• [Exercise objective]: Transcribe word for word the lines below from the line with "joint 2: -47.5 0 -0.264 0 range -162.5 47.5" through the line with "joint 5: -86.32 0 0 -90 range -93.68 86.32", ends included.

• [Data shown]:

------------------------------------

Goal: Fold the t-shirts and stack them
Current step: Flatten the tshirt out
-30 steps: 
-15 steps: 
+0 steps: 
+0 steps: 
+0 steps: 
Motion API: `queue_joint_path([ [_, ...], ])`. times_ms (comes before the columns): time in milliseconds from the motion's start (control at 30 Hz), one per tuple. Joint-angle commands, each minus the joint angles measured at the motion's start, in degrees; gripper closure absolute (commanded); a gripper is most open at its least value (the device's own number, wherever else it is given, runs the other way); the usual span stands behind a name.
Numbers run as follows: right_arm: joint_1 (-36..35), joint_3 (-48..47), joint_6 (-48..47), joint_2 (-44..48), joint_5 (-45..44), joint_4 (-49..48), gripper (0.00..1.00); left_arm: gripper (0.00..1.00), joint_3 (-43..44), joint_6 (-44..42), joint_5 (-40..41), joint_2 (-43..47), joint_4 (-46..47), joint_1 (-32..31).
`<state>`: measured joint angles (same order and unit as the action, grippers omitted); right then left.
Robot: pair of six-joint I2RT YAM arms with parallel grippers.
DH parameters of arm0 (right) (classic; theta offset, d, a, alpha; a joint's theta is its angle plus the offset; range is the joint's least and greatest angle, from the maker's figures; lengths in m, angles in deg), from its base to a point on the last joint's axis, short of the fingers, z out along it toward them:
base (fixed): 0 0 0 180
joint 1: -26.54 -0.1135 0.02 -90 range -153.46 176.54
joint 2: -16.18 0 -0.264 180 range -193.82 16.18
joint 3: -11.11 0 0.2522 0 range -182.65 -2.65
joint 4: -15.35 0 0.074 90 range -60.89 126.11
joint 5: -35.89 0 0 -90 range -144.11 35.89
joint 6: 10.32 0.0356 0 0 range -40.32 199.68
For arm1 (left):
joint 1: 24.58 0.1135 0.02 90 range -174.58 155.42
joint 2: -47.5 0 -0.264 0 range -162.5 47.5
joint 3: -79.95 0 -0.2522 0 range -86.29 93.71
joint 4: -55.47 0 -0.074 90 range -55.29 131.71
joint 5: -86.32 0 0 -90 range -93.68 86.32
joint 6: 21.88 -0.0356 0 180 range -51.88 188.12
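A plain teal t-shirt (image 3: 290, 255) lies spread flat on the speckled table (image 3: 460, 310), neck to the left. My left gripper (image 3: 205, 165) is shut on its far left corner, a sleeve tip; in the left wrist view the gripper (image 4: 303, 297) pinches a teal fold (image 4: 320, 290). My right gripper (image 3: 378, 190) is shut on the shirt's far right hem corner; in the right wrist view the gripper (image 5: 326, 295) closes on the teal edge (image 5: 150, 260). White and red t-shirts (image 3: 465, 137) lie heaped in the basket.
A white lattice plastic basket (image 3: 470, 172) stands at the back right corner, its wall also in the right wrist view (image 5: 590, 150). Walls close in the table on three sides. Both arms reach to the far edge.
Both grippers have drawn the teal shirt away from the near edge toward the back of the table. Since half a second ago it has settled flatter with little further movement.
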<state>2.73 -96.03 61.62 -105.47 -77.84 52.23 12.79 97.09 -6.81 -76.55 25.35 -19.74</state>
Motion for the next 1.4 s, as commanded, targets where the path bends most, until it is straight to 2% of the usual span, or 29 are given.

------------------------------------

• [Answer space]:
joint 2: -47.5 0 -0.264 0 range -162.5 47.5
joint 3: -79.95 0 -0.2522 0 range -86.29 93.71
joint 4: -55.47 0 -0.074 90 range -55.29 131.71
joint 5: -86.32 0 0 -90 range -93.68 86.32

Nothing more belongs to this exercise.